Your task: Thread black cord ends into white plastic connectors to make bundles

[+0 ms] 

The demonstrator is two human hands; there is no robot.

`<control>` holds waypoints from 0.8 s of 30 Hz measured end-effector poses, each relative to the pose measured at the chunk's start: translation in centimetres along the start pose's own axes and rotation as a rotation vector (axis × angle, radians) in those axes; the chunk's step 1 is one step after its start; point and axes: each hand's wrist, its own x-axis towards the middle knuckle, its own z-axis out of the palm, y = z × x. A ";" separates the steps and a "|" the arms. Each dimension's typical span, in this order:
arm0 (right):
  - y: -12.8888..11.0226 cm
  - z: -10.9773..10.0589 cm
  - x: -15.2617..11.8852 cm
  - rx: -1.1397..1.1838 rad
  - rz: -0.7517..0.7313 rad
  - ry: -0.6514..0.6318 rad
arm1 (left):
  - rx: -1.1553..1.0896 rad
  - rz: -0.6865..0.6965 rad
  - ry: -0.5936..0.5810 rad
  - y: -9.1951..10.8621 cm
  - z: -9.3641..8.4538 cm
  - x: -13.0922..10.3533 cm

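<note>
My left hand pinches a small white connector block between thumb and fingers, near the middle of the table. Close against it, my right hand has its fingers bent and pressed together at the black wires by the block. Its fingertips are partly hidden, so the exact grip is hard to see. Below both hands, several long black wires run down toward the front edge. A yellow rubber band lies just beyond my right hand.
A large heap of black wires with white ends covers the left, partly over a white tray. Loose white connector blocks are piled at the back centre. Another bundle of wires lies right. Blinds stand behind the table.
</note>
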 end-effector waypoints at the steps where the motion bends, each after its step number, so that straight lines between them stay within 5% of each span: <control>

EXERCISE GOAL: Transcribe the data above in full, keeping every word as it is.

WRITTEN REPLY:
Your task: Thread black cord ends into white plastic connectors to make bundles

[+0 ms] 

The demonstrator is two human hands; there is no robot.

`<control>` holds waypoints from 0.8 s of 30 Hz measured end-effector poses, each relative to the pose measured at the chunk's start: translation in centimetres along the start pose's own axes and rotation as a rotation vector (axis × angle, radians) in those axes; the chunk's step 1 is one step after its start; point and axes: each hand's wrist, its own x-axis towards the middle knuckle, its own z-axis out of the palm, y = z × x. A ";" separates the steps and a "|" the arms. Each dimension's typical span, in this order:
arm0 (right):
  - y: -12.8888..11.0226 cm
  - z: -10.9773..10.0589 cm
  - x: -15.2617..11.8852 cm
  - rx: -1.1397..1.1838 rad
  - rz: -0.7517..0.7313 rad
  - ry: -0.6514..0.6318 rad
arm1 (left):
  - rx: -1.1553..1.0896 rad
  - rz: -0.6865..0.6965 rad
  - ry: -0.5936..0.5810 rad
  - y: -9.1951..10.8621 cm
  - z: -9.3641..8.4538 cm
  - x: -13.0922..10.3533 cm

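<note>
My left hand pinches a small white connector block between thumb and fingers, near the middle of the table. Close against it, my right hand has its fingers bent and pressed together at the black wires by the block. Its fingertips are partly hidden, so the exact grip is hard to see. Below both hands, several long black wires run down toward the front edge. A yellow rubber band lies just beyond my right hand.
A large heap of black wires with white ends covers the left, partly over a white tray. Loose white connector blocks are piled at the back centre. Another bundle of wires lies right. Blinds stand behind the table.
</note>
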 end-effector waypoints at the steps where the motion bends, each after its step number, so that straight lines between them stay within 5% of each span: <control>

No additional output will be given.